## AIM OF THE EXERCISE
Please repeat exactly the lines below from the one containing "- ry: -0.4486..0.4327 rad" down to the one containing "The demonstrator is", both included, and nothing else.

## DATA EXCERPT
┌──

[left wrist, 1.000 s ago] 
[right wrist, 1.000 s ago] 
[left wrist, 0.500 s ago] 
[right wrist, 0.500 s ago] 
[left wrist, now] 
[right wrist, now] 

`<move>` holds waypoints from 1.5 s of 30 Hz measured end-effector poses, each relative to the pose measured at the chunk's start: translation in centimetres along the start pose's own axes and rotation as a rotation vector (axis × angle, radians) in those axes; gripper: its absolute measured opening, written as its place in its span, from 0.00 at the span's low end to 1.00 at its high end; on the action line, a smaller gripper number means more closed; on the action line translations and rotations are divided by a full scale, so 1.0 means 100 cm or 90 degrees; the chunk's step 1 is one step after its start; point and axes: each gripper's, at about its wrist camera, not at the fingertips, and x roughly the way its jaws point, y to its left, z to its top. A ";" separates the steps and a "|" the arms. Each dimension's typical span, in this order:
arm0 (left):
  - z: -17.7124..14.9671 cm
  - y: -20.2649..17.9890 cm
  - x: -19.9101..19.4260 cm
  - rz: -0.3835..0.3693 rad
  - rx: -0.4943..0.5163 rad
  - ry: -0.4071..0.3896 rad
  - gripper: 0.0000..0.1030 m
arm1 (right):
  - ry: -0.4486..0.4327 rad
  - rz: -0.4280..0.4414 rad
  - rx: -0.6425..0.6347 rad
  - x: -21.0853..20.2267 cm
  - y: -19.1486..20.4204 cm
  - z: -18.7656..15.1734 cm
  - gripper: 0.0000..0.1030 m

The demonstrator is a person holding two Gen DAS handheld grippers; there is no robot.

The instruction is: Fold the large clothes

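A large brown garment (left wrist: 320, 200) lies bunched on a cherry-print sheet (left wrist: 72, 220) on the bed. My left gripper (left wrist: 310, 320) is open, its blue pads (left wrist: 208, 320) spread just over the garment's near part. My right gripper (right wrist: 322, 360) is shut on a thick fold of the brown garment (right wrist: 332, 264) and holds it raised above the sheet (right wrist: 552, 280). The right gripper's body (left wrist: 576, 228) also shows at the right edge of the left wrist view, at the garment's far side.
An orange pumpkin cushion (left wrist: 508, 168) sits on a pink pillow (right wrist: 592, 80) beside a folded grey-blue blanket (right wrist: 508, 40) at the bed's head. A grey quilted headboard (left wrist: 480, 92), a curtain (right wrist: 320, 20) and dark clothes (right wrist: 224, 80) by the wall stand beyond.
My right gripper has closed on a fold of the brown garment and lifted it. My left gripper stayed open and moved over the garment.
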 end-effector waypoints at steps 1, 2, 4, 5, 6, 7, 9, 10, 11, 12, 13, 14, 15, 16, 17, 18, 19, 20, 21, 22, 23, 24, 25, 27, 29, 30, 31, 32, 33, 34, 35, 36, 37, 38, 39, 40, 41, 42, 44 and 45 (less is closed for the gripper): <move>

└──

## RESULT OF THE EXERCISE
  - ry: -0.4486..0.4327 rad
  - rz: -0.4280..0.4414 rad
  - rx: -0.6425..0.6347 rad
  - x: -21.0853..20.2267 cm
  - y: -19.1486..20.4204 cm
  - z: -18.7656..15.1734 cm
  - gripper: 0.0000..0.1030 m

The demonstrator is a person holding two Gen DAS handheld grippers; there is no robot.

There's no more to the answer.